INSTRUCTIONS TO FOLLOW – You are asked to copy the entire listing exactly, apart from its pictures.

PROVIDED DATA –
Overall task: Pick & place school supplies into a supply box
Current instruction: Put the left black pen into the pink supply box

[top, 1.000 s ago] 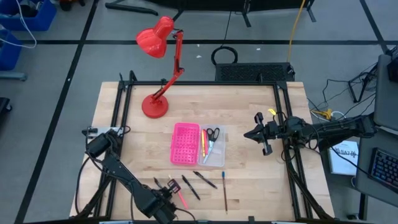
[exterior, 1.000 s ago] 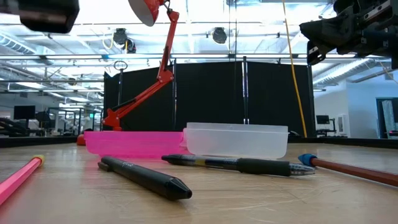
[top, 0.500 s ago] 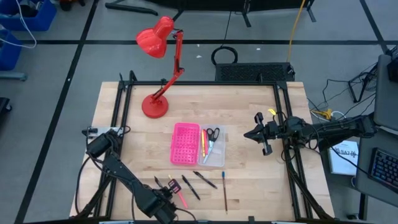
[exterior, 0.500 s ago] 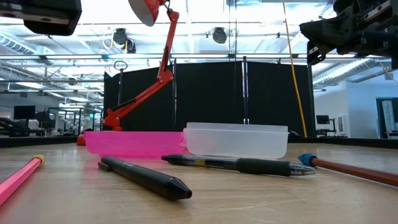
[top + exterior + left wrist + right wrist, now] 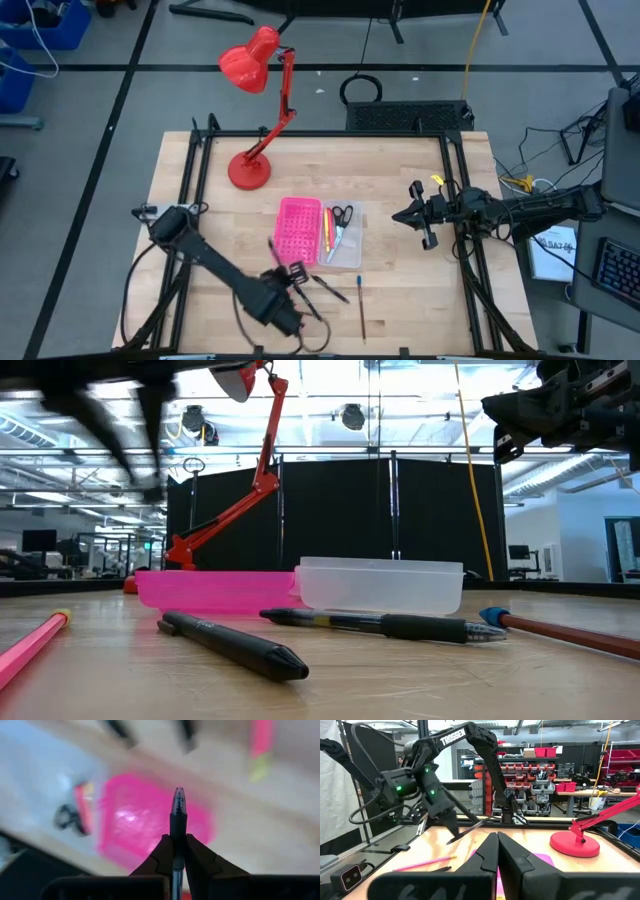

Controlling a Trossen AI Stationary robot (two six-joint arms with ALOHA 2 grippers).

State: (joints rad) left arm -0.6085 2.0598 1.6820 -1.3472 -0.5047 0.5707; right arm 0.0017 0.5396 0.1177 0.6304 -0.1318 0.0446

SOLUTION TO THIS TASK –
Overall task: Pick & place school supplies into a supply box
Current instruction: Put the left black pen into the pink supply box

[top, 1.000 s ago] 
[exterior, 1.000 s ago] 
[top, 0.500 s ago] 
[exterior, 0.500 s ago] 
[top + exterior + left wrist + right wrist, now] 

Controlling a Trossen AI Stationary robot (two six-joint arms with ALOHA 2 grippers).

State: (joints rad) left arm -0.6085 2.0598 1.6820 -1.3472 -0.5047 0.5707; right arm 0.0017 0.5396 0.1177 0.6304 -0.1318 0.0446

With this, the output is complete.